2022年度の報告書によると、下位10か国に位置づけられているのは、アンゴラ、ジブチ、マダガスカル、コンゴ民主共和国、リベリア、スーダン、ソマリア、チャド、中央アフリカ共和国、南スーダンといった国々でした。
反対国の主張とは?
では、SDGsの反対国は、いかなる理由で取り組みについてネガティブな姿勢をとっているのでしょうか。
反対理由1:SDGsは開発途上国の成長を抑えるための方便ではないか?
まず理由の1つ目は、SDGsは欧米諸国が積極的に推奨しているものの、その目的は開発途上国の経済成長を抑えるためであり、それらの国々にとっては自国の成長の妨げにしかならないというものです。
先進国が経済的に発展を遂げてきた背景には、少なからず環境を破壊してきた歴史があります。
そのような国々が、今になってSDGsの一環として環境保護を訴えるのは単なる偽善であり、開発途上国にとってそのような主張は到底受け入れられないというわけです。

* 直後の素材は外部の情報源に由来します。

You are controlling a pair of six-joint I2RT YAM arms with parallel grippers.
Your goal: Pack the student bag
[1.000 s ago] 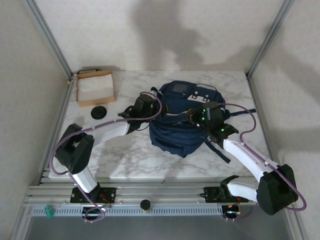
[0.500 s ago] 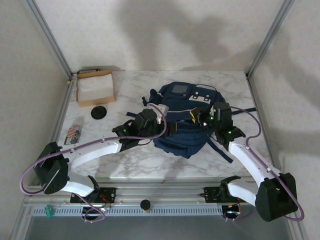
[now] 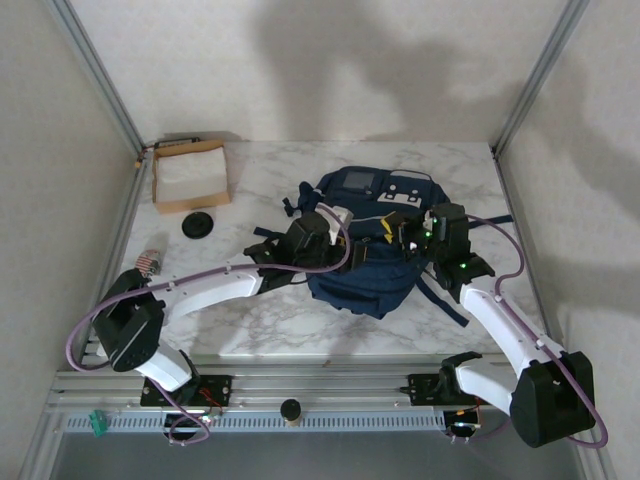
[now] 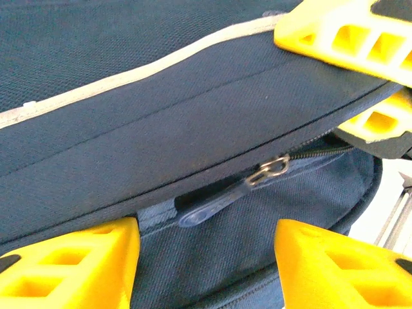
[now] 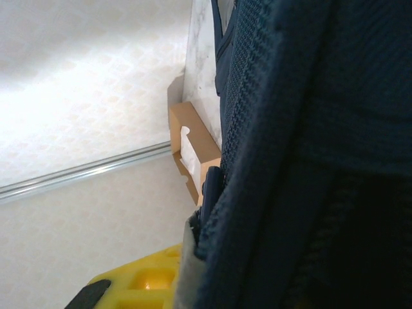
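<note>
- We see the student bag (image 3: pixel 365 255) lying flat on the marble bench (image 3: pixel 260 320), a little toward 3 o'clock of its middle, patches at the 12 o'clock end.
- The left fingers (image 4: pixel 71 264) stand released at the bag's 9 o'clock edge. They straddle the zip's clear pull tab (image 4: pixel 209 205), one at 7 o'clock of it and one at 5 o'clock, neither touching it.
- The right fingers (image 4: pixel 335 32) are clenched on the bag's fabric at its 3 o'clock side, at 2 o'clock of the pull tab in the left wrist view. In the right wrist view the navy cloth runs up close past one yellow finger (image 5: pixel 138 283).
- The zip's metal slider (image 4: pixel 273 168) sits on the teeth below a pale-piped seam; we cannot tell what the bag holds.
- A shallow cardboard box (image 3: pixel 190 205) lies at the bench's 10 o'clock corner, well apart from the bag, filled with something flat and white.
- A black disc (image 3: pixel 198 225) lies just at 5 o'clock of the box.
</note>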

実際、反対国の政治家の中には、SDGsは開発途上国から利益を取り逃さないようにするために、一握りの欧米諸国がビジネスチャンス創出の道具として考え出されたコンセプトではないかと主張している人もいるほどです。
そういった人々に対し、「いかにSDGsの達成が開発途上国にとってメリットがあるか」という点について納得してもらうことが出来れば、今後、SDGsの活動に参加する可能性も見えてくるでしょう。
反対理由2:人間至上主義に基づくSDGsは、持続可能な社会の実現には役立たないのではないか?
2つ目の理由は、SDGsは人間至上主義でしかないということです。SDGsにおいて設定されているゴールやターゲットは、人間活動が中心となっています。
SDGsでは、その人間活動という観点から自然保護の目標を設定していますが、それは人間にとって都合のよいものでしかない、というのが一部の反対国の主張です。
この理由に賛同する人々は、人間至上主義に基づく持続可能な社会が、本当に永続的に存続し得るのかという点に疑義を呈しています。
そのため、SDGsの実現に向けた取り組みを、積極的に行おうとしていないのです。
【まとめ】SDGsの達成には反対国の協力が不可欠
これまで見てきたように、表向きは明確に反対はしていないものの、実際にはSDGsの取り組みについてネガティブな姿勢をとっている国は少なくありません。
今後、世界はSDGsの達成に向けて、いかにしてそういった国々の協力を得るかが重要になるでしょう。